TJRO
A 2ª Câmara Criminal do Tribunal de Justiça de Rondônia (TJRO) determinou que uma mulher e o filho dela sejam submetidos a um novo julgamento pelo Tribunal do Júri de Porto Velho. A decisão foi tomada após os desembargadores reconhecerem uma contradição no veredicto apresentado pelo Conselho de Sentença.
No julgamento anterior, os jurados absolveram os dois acusados da prática de homicídio, mas, ao mesmo tempo, os condenaram pelo crime de queimar e ocultar o corpo da vítima em um local afastado, com o objetivo de dificultar sua identificação.
O Ministério Público de Rondônia (MPRO) recorreu da decisão. Ao analisar a apelação criminal, os integrantes da 2ª Câmara Criminal entenderam que a conclusão dos jurados apresentava incompatibilidade que justificava a realização de um novo júri.
O relator do processo, desembargador Álvaro Kalix, determinou que mãe e filho sejam novamente submetidos ao Tribunal do Júri, desta vez perante outro Conselho de Sentença.
Segundo o magistrado, o novo julgamento deverá analisar novamente tanto a acusação de homicídio triplamente qualificado quanto o crime conexo de ocultação de cadáver, garantindo aos acusados o direito à plenitude de defesa.
Acusação aponta disputa por dinheiro e tentativa de encobrir furto
O caso envolve a morte de Wilmar de Sousa, ocorrida em 9 de junho de 2017, na residência onde ele morava com os acusados, na Rua Salgado Filho, bairro São João Bosco, em Porto Velho.
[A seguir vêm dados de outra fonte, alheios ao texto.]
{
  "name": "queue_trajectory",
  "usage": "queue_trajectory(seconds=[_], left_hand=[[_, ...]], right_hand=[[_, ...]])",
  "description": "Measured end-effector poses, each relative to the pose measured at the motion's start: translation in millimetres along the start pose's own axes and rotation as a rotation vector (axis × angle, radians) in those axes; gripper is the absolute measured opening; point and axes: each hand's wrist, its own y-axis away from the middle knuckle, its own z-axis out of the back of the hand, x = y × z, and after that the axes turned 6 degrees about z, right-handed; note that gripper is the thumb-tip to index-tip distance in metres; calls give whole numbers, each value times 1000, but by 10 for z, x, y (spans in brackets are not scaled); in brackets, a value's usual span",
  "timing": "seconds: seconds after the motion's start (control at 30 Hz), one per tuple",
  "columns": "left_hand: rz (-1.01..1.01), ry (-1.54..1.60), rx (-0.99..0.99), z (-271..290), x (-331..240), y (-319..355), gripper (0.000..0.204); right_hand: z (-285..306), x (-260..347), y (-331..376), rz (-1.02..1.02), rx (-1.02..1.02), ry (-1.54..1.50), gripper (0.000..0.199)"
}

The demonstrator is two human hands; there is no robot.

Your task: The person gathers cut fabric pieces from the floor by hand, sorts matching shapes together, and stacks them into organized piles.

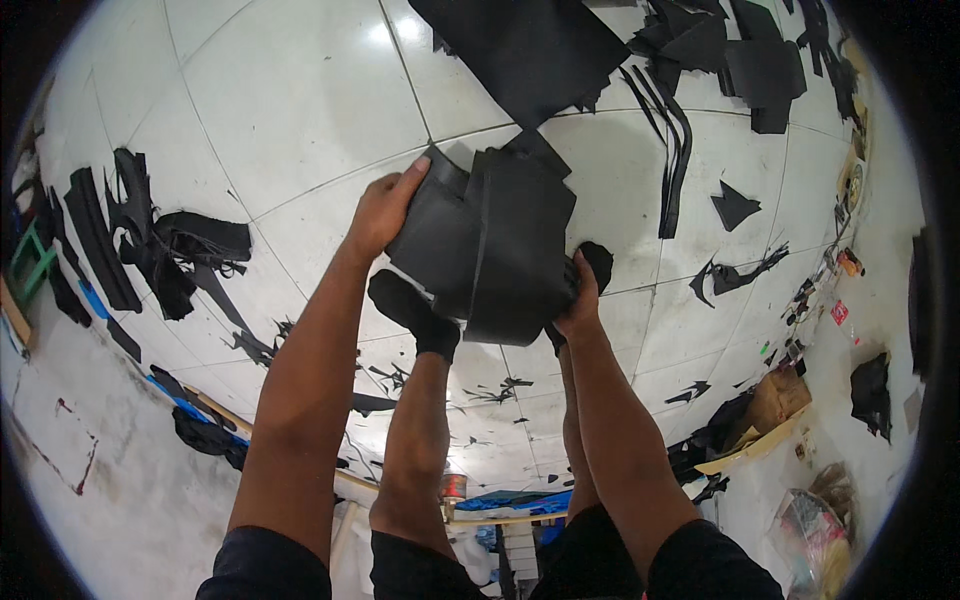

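Note:
Between my two hands is a bundle of black sheet pieces, which look like leather or a similar material, overlapping and partly curled. My left hand grips its left edge, with the thumb lying on top near the upper corner. At the lower right edge, my right hand is closed on the bundle, its fingers mostly hidden under and behind it. Just beyond the bundle a large black sheet lies on the tiled floor, and a smaller dark piece shows between them.
Black scraps are heaped at the far right, with long thin strips nearer. More dark offcuts lie at the left. My black-socked feet are under the bundle. A cardboard box and a plastic bag stand at the lower right.

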Motion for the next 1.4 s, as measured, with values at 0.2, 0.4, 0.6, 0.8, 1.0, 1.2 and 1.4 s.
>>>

Conforme a acusação apresentada no processo, a motivação do crime estaria relacionada ao interesse dos envolvidos em receber uma pensão previdenciária e um seguro de vida da vítima, avaliado em R$ 150 mil.
Ainda segundo a acusação, o homicídio também teria relação com uma tentativa de encobrir um furto de relógios de pulso cometido pela mulher no apartamento de um vizinho. Wilmar teria conhecimento do fato e ameaçava comunicar o caso à polícia.
Vítima teria sido atacada após o jantar
De acordo com os elementos descritos no processo, no dia do crime, a mulher e o filho dela estariam armados com facas e teriam atingido Wilmar com golpes na região do tórax após o jantar.
O crime teria ocorrido dentro da própria residência onde os três moravam.
Após a morte, o corpo da vítima teria sido queimado e levado para um local afastado, numa ação que, segundo a acusação, tinha como finalidade dificultar a identificação do cadáver.
Foi justamente a combinação das decisões tomadas pelos jurados — absolvição quanto ao homicídio e condenação pela ocultação do cadáver — que levou o caso novamente ao Tribunal de Justiça.
Novo julgamento será realizado
Com a decisão da 2ª Câmara Criminal, os dois acusados deverão passar por um novo julgamento perante outro Conselho de Sentença. A nova sessão deverá reavaliar as acusações de homicídio triplamente qualificado e ocultação de cadáver.
O julgamento da apelação ocorreu em sessão eletrônica realizada entre os dias 3 e 7 de agosto de 2026.
Participaram do julgamento os desembargadores Álvaro Kalix, relator do processo, José Jorge Ribeiro da Luz e Adolfo Theodoro Naujorks Neto.